[comp.compilers] Compiling for DSP chips

tatge@m2.csc.ti.com (Reid Tatge) (09/07/90)

Concerning the article by tommyp@isy.liu.se (Tommy Pedersen) 
in which the moderator wrote:
> People I know in the DSP bix tell me that although there are many C
> compilers for DSP chips, nobody uses them because they're all too slow.

I've spent the last few years writing compilers for our (TI's) DSP chips, so
I thought I should respond to this.  There are really two classes of DSP
chips on the market today : fixed-point and floating point.  The TMS320C25
is fixed point, so I'll talk about that first.

In general, the DSP fixed-point processors across the industry are
"compiler-hostile", or in other words, very difficult to map general purpose
HLL's onto.  The `C25 is an accumulator machine with no offset addressing
and very little support for arbitrary address arithmetic.  Consequently,
compilers tend to generate sequences of instructions which would translate
to single instructions on any more conventional CPU. 
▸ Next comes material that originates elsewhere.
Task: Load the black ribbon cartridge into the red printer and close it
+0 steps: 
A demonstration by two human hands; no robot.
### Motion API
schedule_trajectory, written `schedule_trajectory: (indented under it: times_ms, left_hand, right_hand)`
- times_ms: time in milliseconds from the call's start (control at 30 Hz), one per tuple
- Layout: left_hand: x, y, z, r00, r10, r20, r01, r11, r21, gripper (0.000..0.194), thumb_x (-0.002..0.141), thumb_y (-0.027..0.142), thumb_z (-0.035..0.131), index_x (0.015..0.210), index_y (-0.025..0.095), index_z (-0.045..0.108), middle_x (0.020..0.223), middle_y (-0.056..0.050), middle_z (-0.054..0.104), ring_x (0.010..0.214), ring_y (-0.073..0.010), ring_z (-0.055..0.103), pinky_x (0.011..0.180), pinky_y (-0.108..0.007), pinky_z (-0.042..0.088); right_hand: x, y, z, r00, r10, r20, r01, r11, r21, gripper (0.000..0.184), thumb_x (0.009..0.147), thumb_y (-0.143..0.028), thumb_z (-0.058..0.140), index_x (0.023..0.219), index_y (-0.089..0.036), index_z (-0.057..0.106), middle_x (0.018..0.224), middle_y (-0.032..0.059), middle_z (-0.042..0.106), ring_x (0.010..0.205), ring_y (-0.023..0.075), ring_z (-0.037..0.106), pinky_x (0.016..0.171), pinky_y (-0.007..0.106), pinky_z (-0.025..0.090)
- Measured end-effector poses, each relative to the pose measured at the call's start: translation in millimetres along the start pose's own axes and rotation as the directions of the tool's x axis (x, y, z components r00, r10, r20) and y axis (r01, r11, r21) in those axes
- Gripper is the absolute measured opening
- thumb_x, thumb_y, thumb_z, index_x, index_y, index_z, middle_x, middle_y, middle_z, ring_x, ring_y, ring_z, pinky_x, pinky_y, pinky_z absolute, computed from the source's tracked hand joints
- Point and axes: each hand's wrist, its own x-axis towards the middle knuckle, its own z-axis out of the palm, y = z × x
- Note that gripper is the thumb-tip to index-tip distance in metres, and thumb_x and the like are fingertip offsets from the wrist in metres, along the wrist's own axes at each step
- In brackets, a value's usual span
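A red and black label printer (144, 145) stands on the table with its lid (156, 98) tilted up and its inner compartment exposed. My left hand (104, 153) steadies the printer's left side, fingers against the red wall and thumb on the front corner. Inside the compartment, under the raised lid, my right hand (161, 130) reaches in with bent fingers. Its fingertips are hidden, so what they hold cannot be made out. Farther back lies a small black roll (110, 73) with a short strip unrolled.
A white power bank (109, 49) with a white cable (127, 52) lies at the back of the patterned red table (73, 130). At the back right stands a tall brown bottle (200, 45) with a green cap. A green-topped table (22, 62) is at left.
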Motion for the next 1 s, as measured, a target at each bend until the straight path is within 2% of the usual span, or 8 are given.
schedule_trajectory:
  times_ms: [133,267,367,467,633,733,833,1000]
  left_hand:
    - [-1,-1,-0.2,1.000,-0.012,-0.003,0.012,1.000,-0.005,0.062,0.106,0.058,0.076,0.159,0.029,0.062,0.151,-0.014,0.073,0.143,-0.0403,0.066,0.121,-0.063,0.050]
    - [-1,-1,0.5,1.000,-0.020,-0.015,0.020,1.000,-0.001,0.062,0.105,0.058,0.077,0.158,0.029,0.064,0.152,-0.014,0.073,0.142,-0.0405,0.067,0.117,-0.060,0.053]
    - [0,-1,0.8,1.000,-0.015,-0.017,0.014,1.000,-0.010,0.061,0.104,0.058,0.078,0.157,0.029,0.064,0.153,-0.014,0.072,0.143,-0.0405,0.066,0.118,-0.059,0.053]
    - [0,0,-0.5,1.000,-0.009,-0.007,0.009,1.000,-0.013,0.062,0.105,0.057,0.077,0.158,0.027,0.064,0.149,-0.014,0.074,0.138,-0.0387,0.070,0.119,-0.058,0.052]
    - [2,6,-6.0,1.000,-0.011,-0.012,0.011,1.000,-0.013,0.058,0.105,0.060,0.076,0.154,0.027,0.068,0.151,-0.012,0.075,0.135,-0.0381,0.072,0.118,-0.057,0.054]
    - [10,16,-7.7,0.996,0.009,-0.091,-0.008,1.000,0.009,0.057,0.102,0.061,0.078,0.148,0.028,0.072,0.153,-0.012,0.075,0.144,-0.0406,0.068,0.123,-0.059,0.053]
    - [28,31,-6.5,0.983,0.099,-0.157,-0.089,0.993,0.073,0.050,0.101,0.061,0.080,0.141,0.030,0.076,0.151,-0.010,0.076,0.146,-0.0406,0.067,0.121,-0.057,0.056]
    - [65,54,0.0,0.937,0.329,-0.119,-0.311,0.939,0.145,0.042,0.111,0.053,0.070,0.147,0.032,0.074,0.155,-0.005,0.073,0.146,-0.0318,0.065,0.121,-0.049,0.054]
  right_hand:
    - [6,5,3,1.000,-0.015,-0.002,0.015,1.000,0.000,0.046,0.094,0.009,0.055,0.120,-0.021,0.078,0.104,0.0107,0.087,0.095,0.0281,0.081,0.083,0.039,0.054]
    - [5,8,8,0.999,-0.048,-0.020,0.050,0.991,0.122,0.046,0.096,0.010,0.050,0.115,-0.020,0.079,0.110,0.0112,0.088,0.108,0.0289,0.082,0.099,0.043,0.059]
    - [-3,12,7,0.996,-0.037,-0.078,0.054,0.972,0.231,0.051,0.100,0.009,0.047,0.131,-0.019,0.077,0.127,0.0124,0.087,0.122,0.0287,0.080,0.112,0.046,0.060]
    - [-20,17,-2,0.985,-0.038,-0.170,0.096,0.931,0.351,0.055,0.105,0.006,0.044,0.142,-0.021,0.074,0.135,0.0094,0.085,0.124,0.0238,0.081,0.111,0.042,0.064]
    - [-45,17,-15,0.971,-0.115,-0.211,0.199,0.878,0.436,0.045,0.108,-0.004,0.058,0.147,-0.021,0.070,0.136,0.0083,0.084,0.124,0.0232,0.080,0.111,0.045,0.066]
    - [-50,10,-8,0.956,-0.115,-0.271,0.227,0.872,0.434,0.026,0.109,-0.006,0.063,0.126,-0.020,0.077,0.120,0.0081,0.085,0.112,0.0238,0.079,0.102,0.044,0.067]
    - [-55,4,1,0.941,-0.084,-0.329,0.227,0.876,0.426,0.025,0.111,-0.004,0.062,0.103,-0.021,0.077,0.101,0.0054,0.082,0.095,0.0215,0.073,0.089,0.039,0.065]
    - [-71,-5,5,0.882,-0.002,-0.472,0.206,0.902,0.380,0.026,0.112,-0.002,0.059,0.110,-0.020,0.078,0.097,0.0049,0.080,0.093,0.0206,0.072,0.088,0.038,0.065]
Why such an apparently contorted ISA?  The reason is simple: DSP fixed-point
processors are designed to optimize price/performance for DSP algorithms,
often at the expense of general purpose performance.  They are targeted at
real-time applications where the time-critical kernels are very small and
arithmetically intensive.  Most DSP folks are more than happy to code these
in assembly.  However, this is changing - algorithms are becoming
increasingly complex, and the need for high quality compilers cannot be
discounted.

Concerning comments by mhorne@ka7axd.wv.tek.com (Mike Horne)
> Generally speaking, few people use compilers to generate code for DSP chips
> for *time critical* code sections.  Note that this includes just about all
> signal processing algorithms.  However, you can use a high-level language
> (such as C) to build the *structure* of the program and use in-line assembly
> for time critical sections.....

I agree.  This is generally an excellent approach. However, by applying more
sophisticated optimization strategies, we plan to narrow the gap between
hand coded assembly and C performance.  This is particularly true in the
floating-point CPU arena (TMS3203x).  The new generation of floating point
DSP's tend to be moving towards more conventional compiler-friendly
architectures.  As the compilers become more sophisticated, they enable
people to code their entire program in C, with very little, if any,
performance penalty (with all the obvious benefits).  Over time, the
improved technology will also be applied the fixed point processors.

Reid Tatge
-- 
Send compilers articles to compilers@esegue.segue.boston.ma.us
{ima | spdcc | world}!esegue.  Meta-mail to compilers-request@esegue.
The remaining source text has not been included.